## ACTIVITY
In the listing that follows, the range to quote begins at the line that has "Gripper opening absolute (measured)" and ends after the line that has "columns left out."; quote it verbatim and add nothing.

****************************************

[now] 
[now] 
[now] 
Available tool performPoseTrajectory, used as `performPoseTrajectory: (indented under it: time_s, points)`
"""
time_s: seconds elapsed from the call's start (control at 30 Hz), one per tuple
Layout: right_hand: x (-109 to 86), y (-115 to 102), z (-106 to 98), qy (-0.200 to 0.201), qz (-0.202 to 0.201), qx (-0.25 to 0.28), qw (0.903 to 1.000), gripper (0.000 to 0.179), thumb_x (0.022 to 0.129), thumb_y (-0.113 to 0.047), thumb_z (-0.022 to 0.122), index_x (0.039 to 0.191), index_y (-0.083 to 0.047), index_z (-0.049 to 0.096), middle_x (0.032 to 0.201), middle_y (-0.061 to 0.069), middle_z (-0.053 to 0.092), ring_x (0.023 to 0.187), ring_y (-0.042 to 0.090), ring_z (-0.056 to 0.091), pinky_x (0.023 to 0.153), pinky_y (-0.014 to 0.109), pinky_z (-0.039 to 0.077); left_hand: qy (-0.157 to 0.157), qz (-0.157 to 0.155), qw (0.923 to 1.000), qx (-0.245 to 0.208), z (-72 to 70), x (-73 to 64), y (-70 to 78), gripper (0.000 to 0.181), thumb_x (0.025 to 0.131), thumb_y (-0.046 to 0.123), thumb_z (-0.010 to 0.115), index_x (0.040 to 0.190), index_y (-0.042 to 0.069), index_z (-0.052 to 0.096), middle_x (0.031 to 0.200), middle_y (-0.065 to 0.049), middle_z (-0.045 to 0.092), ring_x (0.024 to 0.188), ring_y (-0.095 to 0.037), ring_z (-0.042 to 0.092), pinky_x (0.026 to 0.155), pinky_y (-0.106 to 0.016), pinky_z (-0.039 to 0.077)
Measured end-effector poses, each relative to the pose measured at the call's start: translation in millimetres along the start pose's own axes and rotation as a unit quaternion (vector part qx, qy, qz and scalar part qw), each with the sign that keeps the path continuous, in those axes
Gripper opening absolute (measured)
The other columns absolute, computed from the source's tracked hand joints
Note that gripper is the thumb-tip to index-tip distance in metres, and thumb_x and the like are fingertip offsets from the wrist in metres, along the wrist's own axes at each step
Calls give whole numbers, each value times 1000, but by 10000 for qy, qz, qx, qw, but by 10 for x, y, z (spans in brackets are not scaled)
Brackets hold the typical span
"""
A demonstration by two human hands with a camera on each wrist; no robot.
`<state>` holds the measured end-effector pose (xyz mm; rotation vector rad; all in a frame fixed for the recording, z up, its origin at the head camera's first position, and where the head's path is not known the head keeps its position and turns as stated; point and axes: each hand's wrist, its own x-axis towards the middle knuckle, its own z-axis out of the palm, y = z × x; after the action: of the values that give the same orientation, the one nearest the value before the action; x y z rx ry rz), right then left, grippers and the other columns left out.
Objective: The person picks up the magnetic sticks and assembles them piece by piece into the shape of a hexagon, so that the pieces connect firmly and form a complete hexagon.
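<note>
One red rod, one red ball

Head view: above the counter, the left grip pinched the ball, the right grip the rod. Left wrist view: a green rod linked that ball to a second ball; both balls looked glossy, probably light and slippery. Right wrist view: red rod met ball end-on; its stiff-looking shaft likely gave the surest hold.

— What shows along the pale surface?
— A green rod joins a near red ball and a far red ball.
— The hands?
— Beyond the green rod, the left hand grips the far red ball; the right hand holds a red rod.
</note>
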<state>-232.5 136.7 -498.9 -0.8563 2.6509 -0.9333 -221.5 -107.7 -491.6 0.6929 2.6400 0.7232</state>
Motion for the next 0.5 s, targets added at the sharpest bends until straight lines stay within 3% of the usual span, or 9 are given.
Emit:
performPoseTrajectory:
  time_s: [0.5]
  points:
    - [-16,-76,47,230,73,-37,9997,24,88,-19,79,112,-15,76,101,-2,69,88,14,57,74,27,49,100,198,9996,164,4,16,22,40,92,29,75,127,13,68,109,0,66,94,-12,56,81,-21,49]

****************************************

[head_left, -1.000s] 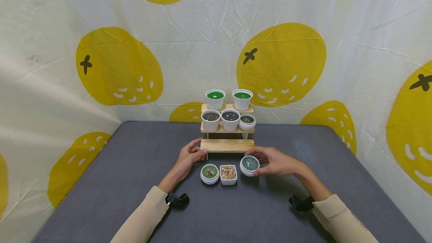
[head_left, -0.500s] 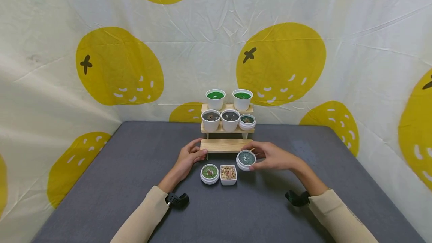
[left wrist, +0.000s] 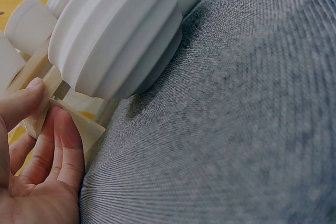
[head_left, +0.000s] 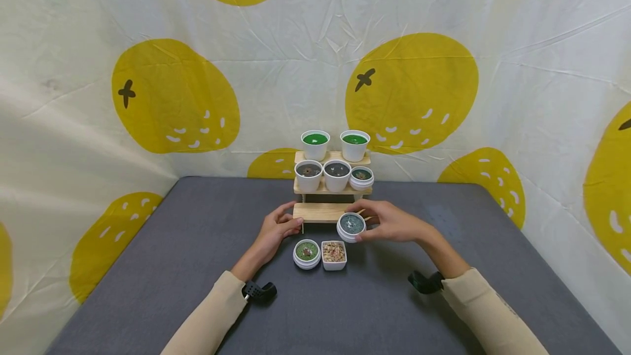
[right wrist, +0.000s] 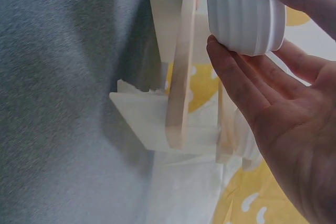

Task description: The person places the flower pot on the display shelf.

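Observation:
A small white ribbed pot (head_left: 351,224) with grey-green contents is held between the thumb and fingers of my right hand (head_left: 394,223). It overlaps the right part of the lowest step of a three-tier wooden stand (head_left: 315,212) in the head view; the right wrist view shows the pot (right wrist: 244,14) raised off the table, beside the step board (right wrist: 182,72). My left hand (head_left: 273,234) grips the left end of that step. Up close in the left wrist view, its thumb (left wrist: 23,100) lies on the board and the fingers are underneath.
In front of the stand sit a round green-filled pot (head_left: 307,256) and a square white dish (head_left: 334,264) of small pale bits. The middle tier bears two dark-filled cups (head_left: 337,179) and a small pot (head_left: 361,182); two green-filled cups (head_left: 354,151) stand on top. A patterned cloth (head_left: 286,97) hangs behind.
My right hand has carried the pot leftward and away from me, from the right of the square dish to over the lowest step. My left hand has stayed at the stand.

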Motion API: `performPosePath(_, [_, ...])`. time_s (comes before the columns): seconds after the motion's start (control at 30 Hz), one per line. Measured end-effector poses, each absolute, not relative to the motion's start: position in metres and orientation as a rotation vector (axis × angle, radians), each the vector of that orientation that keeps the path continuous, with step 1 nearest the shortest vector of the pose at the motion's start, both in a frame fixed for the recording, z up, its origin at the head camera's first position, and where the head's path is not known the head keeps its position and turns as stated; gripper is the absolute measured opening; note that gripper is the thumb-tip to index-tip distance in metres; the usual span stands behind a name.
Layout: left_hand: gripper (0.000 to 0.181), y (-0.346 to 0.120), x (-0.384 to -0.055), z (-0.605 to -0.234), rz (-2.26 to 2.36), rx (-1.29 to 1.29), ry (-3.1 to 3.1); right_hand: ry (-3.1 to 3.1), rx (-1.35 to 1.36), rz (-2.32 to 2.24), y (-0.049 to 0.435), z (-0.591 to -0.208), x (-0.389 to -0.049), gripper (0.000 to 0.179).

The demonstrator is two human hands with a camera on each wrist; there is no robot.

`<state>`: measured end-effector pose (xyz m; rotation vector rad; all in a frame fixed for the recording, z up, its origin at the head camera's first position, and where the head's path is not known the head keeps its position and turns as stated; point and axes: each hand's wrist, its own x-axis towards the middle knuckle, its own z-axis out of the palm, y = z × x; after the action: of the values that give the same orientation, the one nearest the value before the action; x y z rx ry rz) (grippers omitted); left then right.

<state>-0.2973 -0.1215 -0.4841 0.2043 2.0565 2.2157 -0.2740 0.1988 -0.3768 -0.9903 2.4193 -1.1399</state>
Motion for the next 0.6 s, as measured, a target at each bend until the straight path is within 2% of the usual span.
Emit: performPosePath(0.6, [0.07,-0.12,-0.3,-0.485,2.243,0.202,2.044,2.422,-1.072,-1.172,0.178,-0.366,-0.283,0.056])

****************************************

## SOLUTION
Gripper opening absolute (measured)
The other columns absolute, computed from the source's tracked hand joints
Note that gripper is the thumb-tip to index-tip distance in metres, and thumb_x and the like are fingertip offsets from the wrist in metres, along the wrist's own axes at each step
Calls give whole numbers, each value times 1000, but by 10000 for qy, qz, qx, qw, but by 10 for x, y, z (spans in brackets are not scaled)
Brackets hold the typical span
"""
A demonstration by two human hands with a camera on each wrist; no robot.
`<state>` holds the measured end-effector pose (xyz mm; rotation vector rad; all in a frame fixed for the recording, z up, its origin at the head camera's first position, and where the head's path is not known the head keeps its position and turns as stated; point and axes: each hand's wrist, its own x-axis towards the middle knuckle, its own z-axis out of the palm, y = z × x; after the action: of the values that give the same orientation, the one nearest the value before the action; x y z rx ry rz), right then left, grippers and the other columns left out.

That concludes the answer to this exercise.